Cette année, à BaselWorld, Eberhard a présenté un modèle encore plus fort et sportif de son icône: le Chrono 4 “Bad Boy”. Avec ses 46mm, ses formes puissantes, sa lunette tournante, son protège-couronne, l’architecture tridimensionnelle de son cadran, son échelle tachymétrique en km/h, ses 200m d’étanchéité, son bracelet caoutchouc qui semble sculpté dans la masse, ce chronographe mérite bien son nom et démontre les qualités évolutives du concept même de la Chrono 4.
La belle Gilda
Marque essentiellement technique, et donc masculine, Eberhard vient également de se lancer dans un créneau nouveau pour elle, la montre féminine. Et avec quelle grâce! Barbara Monti a créé une montre ovale en forme d’ellipse, galbée et bombée en tous sens et dont le fond gravé de délicates arabesques révèle le nom: Gilda. Avec ses cadrans très dépouillés, qui se déclinent en blanc nacre avec d’épais chiffres romains stylisés, ou en blanc satiné relevé par deux larges chiffres romains avec brillants sur appliques, ou encore en gris perle satiné traité “black or”, avec ses bracelets en alligator blanc perlé, ou composés de de rangs de 5 maillons aux flancs émoussés, ou enfin montée (une exclusivité) sur des lanières couvertes de diamants, c’est une des plus belles montres féminines de l’année. Un entrée dans un nouveau secteur fort réussie.
GILDA
Reconquête des marchés
Cette nouvelle ouverture d’Eberhard coïncide avec une reconquête programmée des marchés, notamment asiatiques. “A l’heure actuelle, nous écoulons environ 15’000 montres par an,” détaille Mario Peserico, “pour la moitié dans notre marché principal, l’Italie, où nous disposons de 300 points de vente, soit l’équivalent de nos points de vente à travers le reste du monde. Nous sommes donc à la reconquête de nouveaux marchés et, pour y parvenir, nous offrons, je crois, un rapport qualité/prix qui est très favorable, avec un prix moyen étagé entre 4’500.- et 5’000.-. A titre d’exemple, les prix de notre nouvelle collection Gilda, motorisée quartz, s’étagent de 3’000.- à 9’500.-, pour une qualité de produit qu’on peut véritablement qualifier de haut de gamme.”

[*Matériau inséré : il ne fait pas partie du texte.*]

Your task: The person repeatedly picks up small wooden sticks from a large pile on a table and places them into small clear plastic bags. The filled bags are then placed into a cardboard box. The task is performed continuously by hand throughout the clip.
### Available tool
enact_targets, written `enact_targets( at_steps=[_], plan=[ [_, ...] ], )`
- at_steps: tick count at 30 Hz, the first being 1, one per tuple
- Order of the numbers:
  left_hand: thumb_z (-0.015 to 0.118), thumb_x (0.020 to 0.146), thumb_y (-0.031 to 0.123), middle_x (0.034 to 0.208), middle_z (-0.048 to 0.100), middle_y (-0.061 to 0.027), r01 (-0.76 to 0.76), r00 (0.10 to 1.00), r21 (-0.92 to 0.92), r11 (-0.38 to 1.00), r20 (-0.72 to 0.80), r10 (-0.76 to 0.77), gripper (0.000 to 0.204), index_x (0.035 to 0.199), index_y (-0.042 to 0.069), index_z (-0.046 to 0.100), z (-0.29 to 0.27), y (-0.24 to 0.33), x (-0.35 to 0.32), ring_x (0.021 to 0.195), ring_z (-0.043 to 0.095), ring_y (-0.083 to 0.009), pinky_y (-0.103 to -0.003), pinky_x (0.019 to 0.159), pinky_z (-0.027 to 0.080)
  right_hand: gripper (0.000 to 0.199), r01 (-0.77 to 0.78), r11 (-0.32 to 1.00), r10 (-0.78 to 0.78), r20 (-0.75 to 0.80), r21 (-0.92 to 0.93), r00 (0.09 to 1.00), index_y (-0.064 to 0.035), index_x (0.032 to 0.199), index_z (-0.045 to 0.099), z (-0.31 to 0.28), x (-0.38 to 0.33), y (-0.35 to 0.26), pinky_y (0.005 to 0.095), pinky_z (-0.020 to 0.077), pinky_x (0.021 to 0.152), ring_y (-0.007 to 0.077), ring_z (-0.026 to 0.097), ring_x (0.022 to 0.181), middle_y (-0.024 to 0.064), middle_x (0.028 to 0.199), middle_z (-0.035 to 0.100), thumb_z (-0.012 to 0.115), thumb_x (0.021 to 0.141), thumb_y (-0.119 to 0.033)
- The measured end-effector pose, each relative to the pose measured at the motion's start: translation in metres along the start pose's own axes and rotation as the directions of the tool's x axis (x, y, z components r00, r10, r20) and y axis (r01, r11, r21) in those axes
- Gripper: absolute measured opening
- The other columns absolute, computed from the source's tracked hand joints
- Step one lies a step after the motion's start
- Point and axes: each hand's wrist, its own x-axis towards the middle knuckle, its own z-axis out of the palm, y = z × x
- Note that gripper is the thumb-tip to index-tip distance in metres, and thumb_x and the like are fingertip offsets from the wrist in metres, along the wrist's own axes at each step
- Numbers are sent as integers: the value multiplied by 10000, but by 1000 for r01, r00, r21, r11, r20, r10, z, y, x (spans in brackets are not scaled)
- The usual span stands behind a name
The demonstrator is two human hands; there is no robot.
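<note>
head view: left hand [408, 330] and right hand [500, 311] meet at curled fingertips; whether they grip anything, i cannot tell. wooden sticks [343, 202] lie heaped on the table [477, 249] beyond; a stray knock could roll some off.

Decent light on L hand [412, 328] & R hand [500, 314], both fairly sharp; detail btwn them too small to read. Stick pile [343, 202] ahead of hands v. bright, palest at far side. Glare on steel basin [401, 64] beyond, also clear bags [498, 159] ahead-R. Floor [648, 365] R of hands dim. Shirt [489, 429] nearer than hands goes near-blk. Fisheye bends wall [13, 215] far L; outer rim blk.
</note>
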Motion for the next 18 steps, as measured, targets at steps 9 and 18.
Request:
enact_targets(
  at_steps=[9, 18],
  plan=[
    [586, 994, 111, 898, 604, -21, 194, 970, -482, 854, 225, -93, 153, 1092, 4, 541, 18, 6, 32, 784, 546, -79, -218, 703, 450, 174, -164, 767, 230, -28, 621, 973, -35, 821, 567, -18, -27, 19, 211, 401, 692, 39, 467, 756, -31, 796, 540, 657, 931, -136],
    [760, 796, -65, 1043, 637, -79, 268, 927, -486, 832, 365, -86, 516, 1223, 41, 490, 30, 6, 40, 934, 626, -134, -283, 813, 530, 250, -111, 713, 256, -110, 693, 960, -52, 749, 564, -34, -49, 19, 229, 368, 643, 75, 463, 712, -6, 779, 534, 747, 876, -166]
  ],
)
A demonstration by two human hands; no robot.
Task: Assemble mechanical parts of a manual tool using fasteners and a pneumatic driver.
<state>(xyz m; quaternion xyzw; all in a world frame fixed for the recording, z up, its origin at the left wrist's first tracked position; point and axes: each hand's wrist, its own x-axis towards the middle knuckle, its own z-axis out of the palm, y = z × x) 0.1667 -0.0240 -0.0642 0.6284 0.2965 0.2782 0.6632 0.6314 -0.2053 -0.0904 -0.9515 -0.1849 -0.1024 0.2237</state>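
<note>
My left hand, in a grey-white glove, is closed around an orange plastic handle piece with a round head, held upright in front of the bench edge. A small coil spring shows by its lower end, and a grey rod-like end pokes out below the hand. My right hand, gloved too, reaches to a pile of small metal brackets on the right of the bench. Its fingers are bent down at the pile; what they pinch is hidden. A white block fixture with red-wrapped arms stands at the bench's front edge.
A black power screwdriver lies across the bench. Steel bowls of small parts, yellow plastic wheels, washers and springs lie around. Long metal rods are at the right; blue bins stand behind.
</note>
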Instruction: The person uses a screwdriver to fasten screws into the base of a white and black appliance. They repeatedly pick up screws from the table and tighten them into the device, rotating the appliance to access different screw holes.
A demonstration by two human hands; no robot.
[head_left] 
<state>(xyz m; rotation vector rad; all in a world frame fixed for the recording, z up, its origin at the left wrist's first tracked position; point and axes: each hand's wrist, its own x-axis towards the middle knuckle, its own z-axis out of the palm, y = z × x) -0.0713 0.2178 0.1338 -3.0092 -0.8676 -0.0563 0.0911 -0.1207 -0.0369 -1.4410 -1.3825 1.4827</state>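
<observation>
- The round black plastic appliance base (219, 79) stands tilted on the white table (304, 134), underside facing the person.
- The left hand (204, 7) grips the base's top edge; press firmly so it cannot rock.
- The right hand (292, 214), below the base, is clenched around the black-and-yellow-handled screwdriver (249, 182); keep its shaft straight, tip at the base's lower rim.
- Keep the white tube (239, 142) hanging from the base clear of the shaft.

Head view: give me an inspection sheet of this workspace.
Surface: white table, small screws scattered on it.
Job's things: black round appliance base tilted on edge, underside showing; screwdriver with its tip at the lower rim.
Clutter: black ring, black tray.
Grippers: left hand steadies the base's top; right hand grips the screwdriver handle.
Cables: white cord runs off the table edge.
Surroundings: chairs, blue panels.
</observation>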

Questionné sur la stratégie d’Eberhard en termes de mouvement, Mario Peserico est très direct: “Pour l’instant, sortir un mouvement manufacture ne nous est pas indispensable. D’autant plus que, dans la situation économique actuelle, l’approvisionnement en mouvements est facilement accessible et garanti. Nous travaillons donc essentiellement sur des bases ETA mais nous développons nos propres modules exclusifs, comme pour la 8 Jours ou pour le Chrono 4. Malgré leur hausse de prix, les bases ETA restent très avantageuses et sont d’une excellente qualité. Et par ailleurs, notre production est garantie 100% suisse, ce que tous ne peuvent pas prétendre. Nous pensons donc avoir le bon positionnement et la bonne offre pour développer nos marchés. C’est ce sur quoi nous nous concentrons aujourd’hui essentiellement. Nous pensons que le succès sera au rendez-vous car esthétiquement comme économiquement, notre offre est en adéquation avec l’air du temps. Le client en veut désormais pour son argent. C’est ce que nous lui offrons, en termes d’exclusivités mais aussi, et c’est essentiel aujourd’hui, en termes de service.”